FMCG companies such as Dabur, Marico, Godrej Consumer Products may refuse to avail the corporate tax relief the government has recently announced, according to a Kotak Institutional Equities report.
As per the research report, companies such as," Dabur, Marico, and Godrej Consumer Products Limited can maintain a marginal tax rate of 30%. Anyway, the effective tax rate of these companies is below 25.6%".
"These companies do have the option of moving to the new marginal tax rate of 22 per cent at a later date when the tax exemptions start to expire and a move becomes a better choice," the research report added.
Meanwhile, some FMCG companies may also hold on to the benefits from the tax cuts and not pass them on to customers. In the past companies have passed very small benefits to consumers and retain most of the tax cut for reinvestment, growth and operating stability, the brokerage said.
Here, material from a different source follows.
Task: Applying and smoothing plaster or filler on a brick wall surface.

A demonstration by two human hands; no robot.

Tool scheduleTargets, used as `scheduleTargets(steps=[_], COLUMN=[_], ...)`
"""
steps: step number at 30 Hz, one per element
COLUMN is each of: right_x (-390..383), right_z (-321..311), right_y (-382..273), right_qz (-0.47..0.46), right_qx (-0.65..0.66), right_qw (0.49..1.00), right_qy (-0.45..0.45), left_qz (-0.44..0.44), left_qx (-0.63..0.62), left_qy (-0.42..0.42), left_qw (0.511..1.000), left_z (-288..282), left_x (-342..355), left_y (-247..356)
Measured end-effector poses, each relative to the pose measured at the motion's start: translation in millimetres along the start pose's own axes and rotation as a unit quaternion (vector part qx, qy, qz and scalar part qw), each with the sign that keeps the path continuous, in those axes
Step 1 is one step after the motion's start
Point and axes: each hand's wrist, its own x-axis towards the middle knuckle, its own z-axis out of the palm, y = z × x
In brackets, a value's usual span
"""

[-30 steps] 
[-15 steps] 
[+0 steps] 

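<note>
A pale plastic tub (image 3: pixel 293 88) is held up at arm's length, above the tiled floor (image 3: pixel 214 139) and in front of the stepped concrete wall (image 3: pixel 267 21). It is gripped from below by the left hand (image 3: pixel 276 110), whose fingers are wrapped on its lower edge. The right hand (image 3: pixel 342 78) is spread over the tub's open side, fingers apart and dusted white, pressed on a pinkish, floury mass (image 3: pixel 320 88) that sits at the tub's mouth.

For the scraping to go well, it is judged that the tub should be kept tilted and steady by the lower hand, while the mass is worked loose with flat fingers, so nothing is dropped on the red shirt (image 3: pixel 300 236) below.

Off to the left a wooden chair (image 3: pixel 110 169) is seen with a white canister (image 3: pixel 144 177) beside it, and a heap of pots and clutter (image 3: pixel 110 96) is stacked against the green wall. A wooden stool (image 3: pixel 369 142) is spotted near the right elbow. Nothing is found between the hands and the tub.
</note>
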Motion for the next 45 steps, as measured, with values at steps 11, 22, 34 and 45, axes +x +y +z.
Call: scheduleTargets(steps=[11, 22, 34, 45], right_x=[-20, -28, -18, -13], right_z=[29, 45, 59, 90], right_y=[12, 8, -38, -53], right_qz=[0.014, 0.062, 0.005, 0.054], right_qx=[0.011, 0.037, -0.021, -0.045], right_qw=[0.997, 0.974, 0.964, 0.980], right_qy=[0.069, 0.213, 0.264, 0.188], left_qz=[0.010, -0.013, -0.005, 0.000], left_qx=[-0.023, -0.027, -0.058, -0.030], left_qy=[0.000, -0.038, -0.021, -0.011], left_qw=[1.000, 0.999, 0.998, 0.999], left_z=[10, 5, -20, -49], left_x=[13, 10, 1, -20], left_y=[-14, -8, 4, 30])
Moreover, unlike in the case of GST, the government has not specified that companies will have to pass on the benefits to consumers.
As per the brokerage, any reinvestment would be used as a 'fuel for growth or fuel for accelerated premiumisation', ensuring operating profit neutrality.
Kotak said it would expect companies to (a) set up new subsidiaries for any new capacity expansion to avail of this benefit, and (b) get their third-party manufacturing partners to do the same and pass on the benefit.
"While the majority of the benefits will be retained by the companies, a few price reductions here and there are expected," Kotak Institutional Equities said in the reserach note, adding that, "Such moves are unlikely to be dilutive to absolute operating profits".
Sitharaman had recently revised the corporate tax structure and brought it down to 22% and 25.6% marginal and effective tax rates on companies from 30% and 35%, respectively.